Vie et opinions de Tristram Shandy/4/25

La bibliothèque libre.
Traduction par Joseph-Pierre Frenais.
Chez Jean-François Bastien (Tome troisième. Tome quatrièmep. 67-68).



CHAPITRE XXV.

La colique.


« Allons voir l’horloge, dis-je, de l’air d’un homme que les difficultés n’arrêtent pas, — allons voir l’Histoire de la Chine et le reste. Rien ne sauroit à présent m’en, empêcher, — si ce n’est le temps, dit François ; car il est près d’onze heures. — Il n’y a qu’à marcher plus vite, dis-je. » Et nous prîmes le chemin de la cathédrale.

Dans la vérité de mon cœur, je ne puis dire que j’aie éprouvé la moindre peine, quand un sacristain que je rencontrai sur la porte, me dit que la fameuse horloge de Lippius étoit toute détraquée, et qu’elle n’alloit plus depuis plusieurs années. « J’en aurai plus de temps, me dis-je à moi-même, pour parcourir l’Histoire de la Chine ; et d’ailleurs, je suis plus en état de rendre compte de l’horloge depuis qu’elle ne va plus, que si elle eût été dans son état florissant. »

Ainsi donc je m’acheminai au collège des Jésuites.

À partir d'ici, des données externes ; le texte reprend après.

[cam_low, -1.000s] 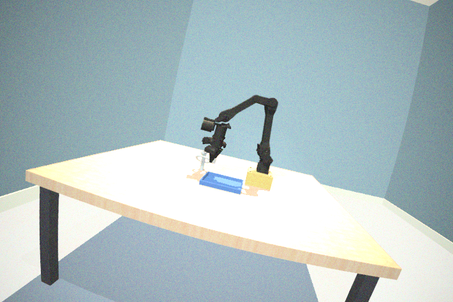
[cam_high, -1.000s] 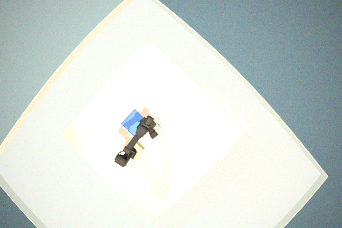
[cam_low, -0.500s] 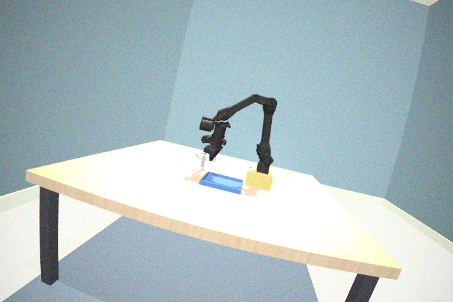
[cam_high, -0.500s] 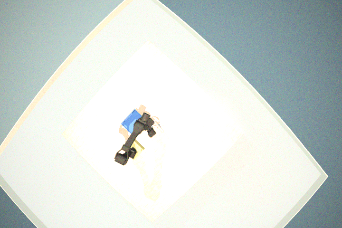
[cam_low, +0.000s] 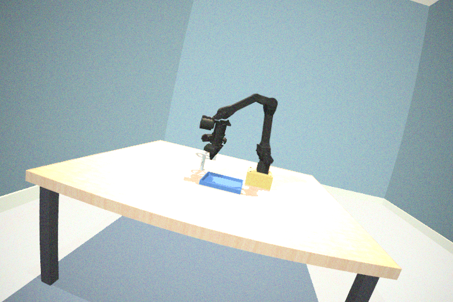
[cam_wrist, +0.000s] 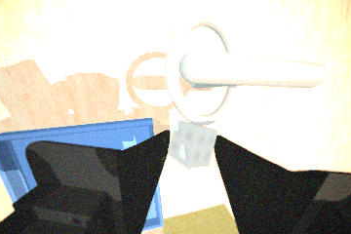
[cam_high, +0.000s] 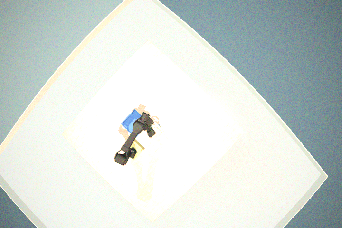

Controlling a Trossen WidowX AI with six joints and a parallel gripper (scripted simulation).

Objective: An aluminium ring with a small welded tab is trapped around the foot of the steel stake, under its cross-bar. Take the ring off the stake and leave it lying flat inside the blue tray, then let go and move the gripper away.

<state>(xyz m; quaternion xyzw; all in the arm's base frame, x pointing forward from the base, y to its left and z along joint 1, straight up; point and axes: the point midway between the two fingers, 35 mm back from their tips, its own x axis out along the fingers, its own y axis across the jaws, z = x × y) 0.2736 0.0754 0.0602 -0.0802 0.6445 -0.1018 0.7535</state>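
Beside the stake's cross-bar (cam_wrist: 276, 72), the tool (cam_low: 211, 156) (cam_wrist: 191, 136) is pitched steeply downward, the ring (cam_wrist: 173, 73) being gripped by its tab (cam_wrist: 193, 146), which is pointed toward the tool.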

Il en est du projet que j’avois de voir cette Histoire de la Chine, comme de beaucoup d’autres que je pourrois citer, qui ne frappent l’imagination que de loin ; car à mesure que je m’approchois de l’objet, mon sang se réfroidissoit ; peu à peu ma fantaisie passa, tellement que je n’aurois pas donné une obole pour la satisfaire. — La vérité étoit, qu’il me restoit peu de temps, et que mon cœur m’entraînoit au tombeau des deux amans. — « Je prie le ciel, dis-je, en saisissant le marteau pour frapper, que la clef de la bibliothèque ne se trouve point. » Il en arriva autrement ; mais la chose revint au même.

Tous les Jésuites avoient la colique, et une colique telle qu’ils n’en sont pas encore guéris.